Der in einer Hardwarebeschreibungssprache vorliegende logische Entwurf des Prozessors wird sodann an einen Hochleistungscomputer übergeben, der die Leiterbahnen routet, d. h. eine optimale Anordnung mit möglichst wenig Transistoren sowie minimaler Verlustleistung zu ermitteln sucht (sogenannte Technology Binding oder Technology Mapping). Da diese Routingprobleme NP-vollständig sind, sind nur Näherungsberechnungen möglich, die sich im Detail noch erheblich verbessern lassen. Aus diesen Bahnberechnungen werden Masken erstellt, die mittels Fotolithografie zur Belichtung von Wafern eingesetzt werden, die anschließend geätzt werden. Die Fertigung eines heutigen Mikroprozessors umfasst weit über 100 Einzelschritte, in deren Verlauf bereits ein einziger Fehler den gesamten Prozessor unbrauchbar machen kann.

In der Endkontrolle werden die Prozessoren schließlich hinsichtlich ihrer Taktfestigkeit klassifiziert, wobei anhand eines für jeden Prozessortyp individuell entwickelten Testprogramms physikalische Eigenschaften wie Signalpegel bei verschiedenen Takten überprüft werden. Hierbei wird besonders auf laufzeitkritische Signalwege auf dem CPU-Die geachtet, um Speed Paths (Fehler durch Signalverzögerungen) zu verhindern.

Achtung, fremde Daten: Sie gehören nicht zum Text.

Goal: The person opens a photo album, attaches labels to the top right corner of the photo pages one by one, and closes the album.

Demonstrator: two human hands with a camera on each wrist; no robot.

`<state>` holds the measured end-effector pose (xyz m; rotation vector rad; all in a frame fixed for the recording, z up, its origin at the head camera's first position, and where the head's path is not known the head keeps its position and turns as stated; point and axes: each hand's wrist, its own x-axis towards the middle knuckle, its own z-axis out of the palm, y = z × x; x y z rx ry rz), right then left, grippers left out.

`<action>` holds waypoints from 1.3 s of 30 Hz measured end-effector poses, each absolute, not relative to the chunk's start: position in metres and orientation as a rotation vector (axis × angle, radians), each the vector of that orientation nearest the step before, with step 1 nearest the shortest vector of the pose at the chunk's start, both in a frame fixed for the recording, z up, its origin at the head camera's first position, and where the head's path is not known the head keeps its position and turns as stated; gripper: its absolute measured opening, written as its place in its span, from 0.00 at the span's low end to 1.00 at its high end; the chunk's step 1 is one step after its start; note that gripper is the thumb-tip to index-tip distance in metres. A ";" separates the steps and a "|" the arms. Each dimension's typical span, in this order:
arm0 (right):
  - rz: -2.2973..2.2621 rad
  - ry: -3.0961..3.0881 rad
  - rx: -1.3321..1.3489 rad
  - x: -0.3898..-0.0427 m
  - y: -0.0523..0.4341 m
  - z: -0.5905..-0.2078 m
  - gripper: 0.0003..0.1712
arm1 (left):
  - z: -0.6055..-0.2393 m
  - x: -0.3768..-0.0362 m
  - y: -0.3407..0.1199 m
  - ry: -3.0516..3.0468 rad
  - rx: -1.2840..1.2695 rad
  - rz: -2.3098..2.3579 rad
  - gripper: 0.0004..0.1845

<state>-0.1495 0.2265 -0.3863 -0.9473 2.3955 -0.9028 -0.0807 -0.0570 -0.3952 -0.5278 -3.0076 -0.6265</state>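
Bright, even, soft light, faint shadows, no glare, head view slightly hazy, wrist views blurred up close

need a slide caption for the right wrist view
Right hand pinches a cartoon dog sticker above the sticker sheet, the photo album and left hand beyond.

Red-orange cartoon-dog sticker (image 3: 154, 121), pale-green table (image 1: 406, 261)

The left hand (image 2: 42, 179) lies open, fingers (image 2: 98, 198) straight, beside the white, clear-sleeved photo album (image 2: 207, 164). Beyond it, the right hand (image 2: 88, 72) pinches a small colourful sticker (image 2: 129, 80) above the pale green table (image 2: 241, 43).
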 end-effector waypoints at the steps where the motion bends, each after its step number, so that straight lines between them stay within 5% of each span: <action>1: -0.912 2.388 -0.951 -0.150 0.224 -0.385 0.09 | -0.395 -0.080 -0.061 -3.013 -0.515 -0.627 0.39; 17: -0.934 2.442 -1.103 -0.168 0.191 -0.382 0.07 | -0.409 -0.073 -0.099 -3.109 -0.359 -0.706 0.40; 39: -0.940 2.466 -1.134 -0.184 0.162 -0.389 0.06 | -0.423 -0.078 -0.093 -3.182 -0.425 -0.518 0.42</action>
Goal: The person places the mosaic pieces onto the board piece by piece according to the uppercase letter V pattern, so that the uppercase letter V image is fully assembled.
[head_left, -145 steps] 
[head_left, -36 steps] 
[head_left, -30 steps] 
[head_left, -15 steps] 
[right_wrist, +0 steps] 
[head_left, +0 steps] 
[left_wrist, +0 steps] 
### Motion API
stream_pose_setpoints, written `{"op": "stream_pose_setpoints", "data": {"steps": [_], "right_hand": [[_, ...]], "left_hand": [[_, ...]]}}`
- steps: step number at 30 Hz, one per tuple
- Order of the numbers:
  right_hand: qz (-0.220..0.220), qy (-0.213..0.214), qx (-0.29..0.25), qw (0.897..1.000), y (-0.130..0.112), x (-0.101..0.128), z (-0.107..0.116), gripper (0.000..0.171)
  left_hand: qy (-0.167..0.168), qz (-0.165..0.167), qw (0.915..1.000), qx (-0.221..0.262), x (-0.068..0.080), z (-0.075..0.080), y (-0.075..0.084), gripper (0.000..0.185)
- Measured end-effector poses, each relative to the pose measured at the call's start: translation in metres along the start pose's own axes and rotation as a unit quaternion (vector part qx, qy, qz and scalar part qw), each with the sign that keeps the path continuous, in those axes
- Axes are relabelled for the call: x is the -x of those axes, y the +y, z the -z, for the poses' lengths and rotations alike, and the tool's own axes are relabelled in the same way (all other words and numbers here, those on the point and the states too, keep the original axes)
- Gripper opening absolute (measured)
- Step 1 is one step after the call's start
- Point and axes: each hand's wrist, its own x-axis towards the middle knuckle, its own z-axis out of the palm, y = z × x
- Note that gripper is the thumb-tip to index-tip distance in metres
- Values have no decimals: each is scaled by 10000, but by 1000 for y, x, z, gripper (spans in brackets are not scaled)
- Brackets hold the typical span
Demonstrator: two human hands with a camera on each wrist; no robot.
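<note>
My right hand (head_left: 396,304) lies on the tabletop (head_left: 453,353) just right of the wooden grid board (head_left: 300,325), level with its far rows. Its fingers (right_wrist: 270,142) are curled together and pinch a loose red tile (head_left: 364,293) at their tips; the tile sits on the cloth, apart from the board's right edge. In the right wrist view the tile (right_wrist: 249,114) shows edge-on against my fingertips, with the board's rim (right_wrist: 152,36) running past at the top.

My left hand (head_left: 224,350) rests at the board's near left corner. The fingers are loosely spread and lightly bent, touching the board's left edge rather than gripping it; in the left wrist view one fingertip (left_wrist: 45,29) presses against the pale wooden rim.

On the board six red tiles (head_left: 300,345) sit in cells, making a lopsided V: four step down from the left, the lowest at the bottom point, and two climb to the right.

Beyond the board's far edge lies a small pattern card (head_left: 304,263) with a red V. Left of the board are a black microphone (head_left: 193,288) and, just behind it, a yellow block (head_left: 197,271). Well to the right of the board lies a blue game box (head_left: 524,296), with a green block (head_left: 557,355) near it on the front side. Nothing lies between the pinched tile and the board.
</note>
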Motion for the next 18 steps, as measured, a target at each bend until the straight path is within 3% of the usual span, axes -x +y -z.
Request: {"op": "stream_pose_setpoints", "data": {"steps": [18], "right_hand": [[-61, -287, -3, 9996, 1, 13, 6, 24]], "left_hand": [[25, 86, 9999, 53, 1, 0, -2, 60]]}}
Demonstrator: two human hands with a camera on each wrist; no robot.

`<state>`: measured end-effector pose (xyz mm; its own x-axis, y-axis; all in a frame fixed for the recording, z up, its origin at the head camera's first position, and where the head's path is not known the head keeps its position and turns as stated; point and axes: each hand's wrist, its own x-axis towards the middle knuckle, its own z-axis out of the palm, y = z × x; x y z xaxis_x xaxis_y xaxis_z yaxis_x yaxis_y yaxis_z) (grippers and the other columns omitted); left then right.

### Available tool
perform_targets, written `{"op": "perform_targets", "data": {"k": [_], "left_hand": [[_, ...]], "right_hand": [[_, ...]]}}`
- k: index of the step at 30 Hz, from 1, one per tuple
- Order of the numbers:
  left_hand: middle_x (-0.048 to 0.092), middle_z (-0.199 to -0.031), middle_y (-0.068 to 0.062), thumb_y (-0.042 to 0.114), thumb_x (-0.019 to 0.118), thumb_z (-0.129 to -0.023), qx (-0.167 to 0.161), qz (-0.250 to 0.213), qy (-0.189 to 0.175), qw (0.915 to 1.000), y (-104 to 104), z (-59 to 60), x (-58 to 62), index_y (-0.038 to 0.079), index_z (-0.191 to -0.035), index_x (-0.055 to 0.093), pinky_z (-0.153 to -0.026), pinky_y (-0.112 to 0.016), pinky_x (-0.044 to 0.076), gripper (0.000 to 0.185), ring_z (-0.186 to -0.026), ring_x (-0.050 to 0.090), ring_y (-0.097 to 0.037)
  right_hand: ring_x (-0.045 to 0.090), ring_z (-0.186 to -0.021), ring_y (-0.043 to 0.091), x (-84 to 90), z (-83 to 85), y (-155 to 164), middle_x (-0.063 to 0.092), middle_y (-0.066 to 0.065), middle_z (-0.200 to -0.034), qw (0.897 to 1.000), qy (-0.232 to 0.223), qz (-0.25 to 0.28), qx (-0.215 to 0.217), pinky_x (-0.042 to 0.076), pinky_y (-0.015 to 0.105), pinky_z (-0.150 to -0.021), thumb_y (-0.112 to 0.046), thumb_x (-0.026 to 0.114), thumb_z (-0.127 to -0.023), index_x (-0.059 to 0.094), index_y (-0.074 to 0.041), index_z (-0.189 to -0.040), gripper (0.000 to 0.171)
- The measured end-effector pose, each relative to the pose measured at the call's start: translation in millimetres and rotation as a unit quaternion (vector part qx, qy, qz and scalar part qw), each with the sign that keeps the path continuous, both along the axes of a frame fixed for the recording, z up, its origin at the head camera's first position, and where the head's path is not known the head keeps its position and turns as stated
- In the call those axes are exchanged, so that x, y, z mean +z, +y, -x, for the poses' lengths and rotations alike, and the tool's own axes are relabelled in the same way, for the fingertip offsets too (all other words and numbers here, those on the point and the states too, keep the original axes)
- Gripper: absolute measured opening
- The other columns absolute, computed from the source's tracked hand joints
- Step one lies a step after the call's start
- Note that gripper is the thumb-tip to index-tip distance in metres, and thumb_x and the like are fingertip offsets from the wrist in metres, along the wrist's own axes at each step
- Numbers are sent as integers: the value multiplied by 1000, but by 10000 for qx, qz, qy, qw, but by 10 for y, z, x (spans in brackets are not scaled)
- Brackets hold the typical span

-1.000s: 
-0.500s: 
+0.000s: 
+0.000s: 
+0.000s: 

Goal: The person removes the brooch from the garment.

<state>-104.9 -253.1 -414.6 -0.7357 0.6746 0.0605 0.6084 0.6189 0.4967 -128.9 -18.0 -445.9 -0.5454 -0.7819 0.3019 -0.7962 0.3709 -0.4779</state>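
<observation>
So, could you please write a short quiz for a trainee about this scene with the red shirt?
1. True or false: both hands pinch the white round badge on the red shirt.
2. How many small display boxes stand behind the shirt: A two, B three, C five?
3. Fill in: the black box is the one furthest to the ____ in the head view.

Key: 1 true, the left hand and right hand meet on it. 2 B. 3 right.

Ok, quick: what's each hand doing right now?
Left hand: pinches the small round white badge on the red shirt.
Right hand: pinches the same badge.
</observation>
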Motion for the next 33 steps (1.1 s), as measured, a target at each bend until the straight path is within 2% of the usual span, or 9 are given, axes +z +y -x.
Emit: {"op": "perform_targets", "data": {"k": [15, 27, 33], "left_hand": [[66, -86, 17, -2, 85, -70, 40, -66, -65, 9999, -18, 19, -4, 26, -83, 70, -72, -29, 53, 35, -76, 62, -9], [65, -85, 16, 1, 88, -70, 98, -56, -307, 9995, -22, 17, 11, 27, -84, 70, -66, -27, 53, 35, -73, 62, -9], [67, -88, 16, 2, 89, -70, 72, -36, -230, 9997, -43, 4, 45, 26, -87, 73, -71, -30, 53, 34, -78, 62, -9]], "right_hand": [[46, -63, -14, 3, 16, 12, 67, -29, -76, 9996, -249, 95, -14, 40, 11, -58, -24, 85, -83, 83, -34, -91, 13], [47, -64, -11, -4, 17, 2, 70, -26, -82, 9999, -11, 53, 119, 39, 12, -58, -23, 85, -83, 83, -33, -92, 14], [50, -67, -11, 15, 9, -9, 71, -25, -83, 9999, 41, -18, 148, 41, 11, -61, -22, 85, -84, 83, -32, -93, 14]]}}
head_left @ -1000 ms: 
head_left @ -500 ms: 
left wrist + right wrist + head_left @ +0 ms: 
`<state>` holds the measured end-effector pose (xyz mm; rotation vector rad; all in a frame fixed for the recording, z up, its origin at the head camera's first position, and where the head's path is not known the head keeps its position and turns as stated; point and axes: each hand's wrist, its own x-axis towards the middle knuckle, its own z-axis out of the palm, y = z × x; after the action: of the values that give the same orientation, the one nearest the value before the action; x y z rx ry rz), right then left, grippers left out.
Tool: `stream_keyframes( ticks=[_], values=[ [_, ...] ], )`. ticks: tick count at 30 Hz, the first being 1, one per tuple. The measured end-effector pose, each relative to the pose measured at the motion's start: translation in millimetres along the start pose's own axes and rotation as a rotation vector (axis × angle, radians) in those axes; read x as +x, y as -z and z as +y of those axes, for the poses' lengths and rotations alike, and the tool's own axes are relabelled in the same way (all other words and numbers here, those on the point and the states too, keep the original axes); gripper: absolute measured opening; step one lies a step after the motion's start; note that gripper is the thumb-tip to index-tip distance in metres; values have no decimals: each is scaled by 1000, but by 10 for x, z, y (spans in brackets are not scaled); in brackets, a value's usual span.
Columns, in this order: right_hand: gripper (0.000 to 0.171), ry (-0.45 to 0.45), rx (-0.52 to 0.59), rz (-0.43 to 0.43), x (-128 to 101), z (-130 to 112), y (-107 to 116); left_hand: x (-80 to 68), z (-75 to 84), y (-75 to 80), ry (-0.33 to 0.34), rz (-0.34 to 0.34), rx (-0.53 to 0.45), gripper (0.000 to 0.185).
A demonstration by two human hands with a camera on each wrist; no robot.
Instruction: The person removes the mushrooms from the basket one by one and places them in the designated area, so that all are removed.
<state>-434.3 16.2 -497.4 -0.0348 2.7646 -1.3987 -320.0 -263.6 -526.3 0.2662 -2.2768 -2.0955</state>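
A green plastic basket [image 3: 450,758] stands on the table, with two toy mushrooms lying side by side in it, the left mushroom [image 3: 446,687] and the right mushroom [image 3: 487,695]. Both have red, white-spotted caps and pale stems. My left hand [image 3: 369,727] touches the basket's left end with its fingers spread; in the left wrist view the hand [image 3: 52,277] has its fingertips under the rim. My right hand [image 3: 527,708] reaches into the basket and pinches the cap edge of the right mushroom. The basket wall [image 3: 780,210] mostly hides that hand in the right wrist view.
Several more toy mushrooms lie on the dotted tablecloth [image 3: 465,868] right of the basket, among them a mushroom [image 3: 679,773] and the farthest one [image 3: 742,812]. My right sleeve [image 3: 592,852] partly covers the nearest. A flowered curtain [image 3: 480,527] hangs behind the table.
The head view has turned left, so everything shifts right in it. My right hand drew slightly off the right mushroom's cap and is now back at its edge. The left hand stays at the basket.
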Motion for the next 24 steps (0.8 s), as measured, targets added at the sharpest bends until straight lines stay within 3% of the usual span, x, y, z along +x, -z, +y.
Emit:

Allgemein lässt sich feststellen, dass der Validierungsaufwand moderner Prozessoren gewaltige Ausmaße angenommen hat, und trotz aller Anstrengungen nicht alle Fehlersituationen vor der Auslieferung überprüft werden können. Der letzte in allen Funktionen (und Fehlern!) vollständig verifizierte x86-Prozessor war der 80286. Daher liefern alle Hersteller sogenannte Errata-Listen, in denen Fehler aufgelistet werden. So musste beispielsweise Intel den berühmten FDIV-Bug in frühen Pentium-CPUs eingestehen, der auf eine kleine Auslassung beim Füllen einer im Prozessor hartverdrahteten Matrix für die FPU zurückzuführen ist.

Im Laufe der Zeit vergrößerte sich aufgrund der immer besser werdenden Technik die Anzahl der vom Prozessor unterstützten Befehle. Heute finden sich überwiegend 32- und 64-Bit-Prozessoren, wobei die gängigsten Betriebssysteme für den Anwender maximal 64, meist aber nur 32 Bit unterstützen. Daran lässt sich schon erkennen, dass die Software im Falle der Prozessoren der Hardware hinterherhinkt. Die in den 1980er Jahren entwickelten 386er waren die ersten 32-Bit-Prozessoren der Intel 80x86-Familie.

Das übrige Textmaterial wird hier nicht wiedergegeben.